D-Wave s'en tient à son approche de l'informatique quantique – TechCrunch

Plus tôt ce mois-ci, lors de la conférence WebSummit à Lisbonne, D-Wave et Volkswagen se sont associés pour gérer un parc de bus utilisant un nouveau système utilisant, entre autres, les la technologie quantique pour aider à générer les itinéraires les plus efficaces. Si le 2000Q de D-Wave n’a joué qu’un rôle mineur dans ce processus, il indique néanmoins que l’informatique quantique se prépare lentement pour une utilisation en production et que l’approche de D-Wave, quelque peu controversée à ses débuts, porte ses fruits.

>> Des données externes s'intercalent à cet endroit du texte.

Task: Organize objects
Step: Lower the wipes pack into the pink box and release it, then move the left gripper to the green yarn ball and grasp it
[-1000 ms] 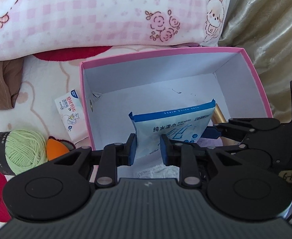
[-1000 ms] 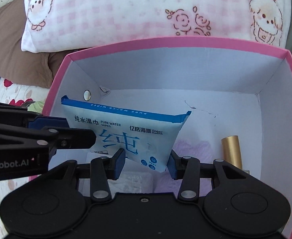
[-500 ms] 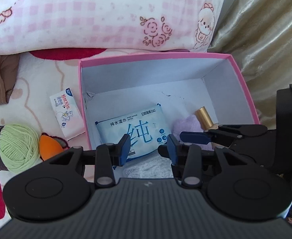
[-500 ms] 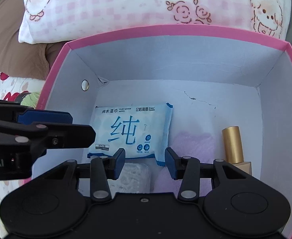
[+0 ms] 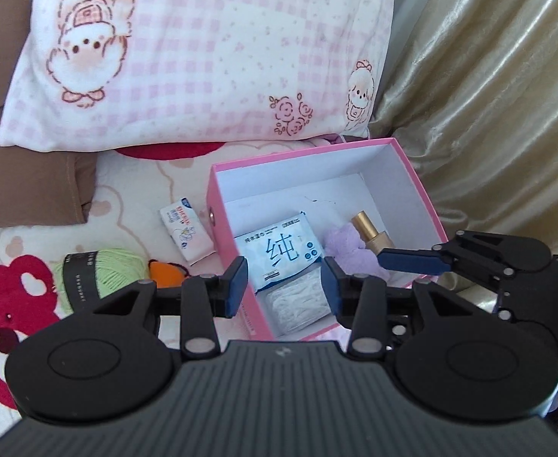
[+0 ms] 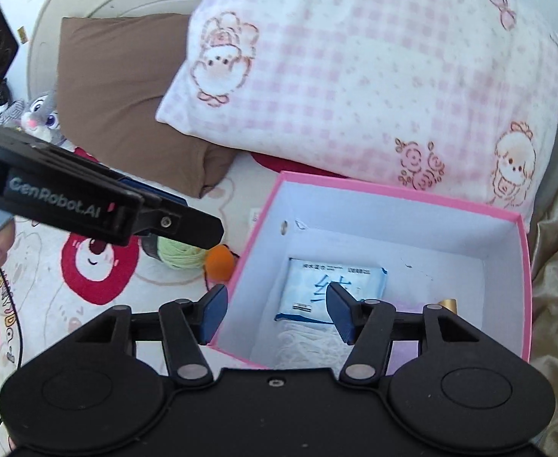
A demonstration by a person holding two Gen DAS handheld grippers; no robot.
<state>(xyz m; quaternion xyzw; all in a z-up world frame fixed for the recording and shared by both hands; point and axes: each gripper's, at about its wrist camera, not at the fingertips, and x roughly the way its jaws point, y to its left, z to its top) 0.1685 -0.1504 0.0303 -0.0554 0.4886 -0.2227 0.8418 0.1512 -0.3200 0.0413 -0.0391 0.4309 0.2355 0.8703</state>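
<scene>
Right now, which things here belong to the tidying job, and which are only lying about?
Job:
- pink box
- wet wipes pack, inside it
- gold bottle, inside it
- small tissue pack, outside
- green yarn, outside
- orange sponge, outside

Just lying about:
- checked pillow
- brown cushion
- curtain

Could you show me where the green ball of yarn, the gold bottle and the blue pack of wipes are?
green ball of yarn [image 5: 117, 271], left wrist view, on its wound green strands.
gold bottle [image 5: 370, 230], left wrist view, on its gold side, inside the pink box.
blue pack of wipes [image 6: 317, 285], right wrist view, on its printed front.
</scene>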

Contrairement aux autres acteurs du marché de l'informatique quantique, D-Wave parie toujours sur le recuit quantique comme technologie de base. Cette technologie se prête parfaitement à des problèmes d'optimisation, tels que le type de problème de routage que l'entreprise a abordé avec VW, ainsi qu'à des problèmes d'échantillonnage, qui, dans le contexte de l'informatique quantique, sont utiles pour améliorer les modèles d'apprentissage automatique, par exemple. En fonction de leur complexité, certains de ces problèmes sont presque impossibles à résoudre avec des ordinateurs classiques (du moins dans un délai raisonnable).

Globalement simplifié, avec le recuit quantique, vous construisez un système qui s’optimise presque naturellement pour le niveau d’énergie le plus bas, ce qui représente alors la solution à votre problème.

Microsoft, IBM, Rigetti et d’autres sont principalement axés sur la construction d’ordinateurs quantiques à modèle porte et commencent à porter leurs fruits (à l’exception de Microsoft, qui n’a pas encore d’ordinateur fonctionnel et qui mise donc sur des partenariats pour le moment étant). Mais c'est aussi un problème beaucoup plus complexe. Et bien que vous ne puissiez pas vraiment comparer ces technologies qubit à qubit, il est cependant révélateur que les dernières machines de D-Wave, l’Advantage, offriront 5 000 qubits, alors que les défenseurs des modèles de porte sont à peine plus de 50. Cependant, étant donné que l’industrie essaie toujours de comprendre comment gérer les problèmes de bruit, il est difficile de faire fonctionner les machines.

D-Wave reste le seul acteur majeur à parier sur le recuit, mais le président de la société, Vern Brownell, reste optimiste quant à la pertinence de cette approche. "Nous sommes plus convaincus par notre décision de procéder à un recuit quantique maintenant que quelques sociétés disposent réellement d'ordinateurs quantiques auxquels les gens peuvent accéder", a-t-il déclaré lors d'un entretien effectué ce mois-ci.

«Nous avons des clients, y compris Volkswagen, qui ont eu des problèmes avec ces autres ordinateurs et ont vu ce qu’ils pouvaient réellement faire. C’est très différent. Notre capacité est beaucoup plus rapide de plusieurs ordres de grandeur pour la plupart des problèmes que ce que vous pouvez faire avec d'autres ordinateurs quantiques. Et c'est à cause du choix du recuit quantique. Et c’est parce que la correction quantique est plus robuste aux erreurs. ”La correction des erreurs, selon lui, reste le problème fondamental et entravera les performances de ces systèmes dans un avenir proche. «Et pour pouvoir intégrer l'entreprise ou tout type d'application pratique, il faut lutter contre cette correction d'erreur», a-t-il noté.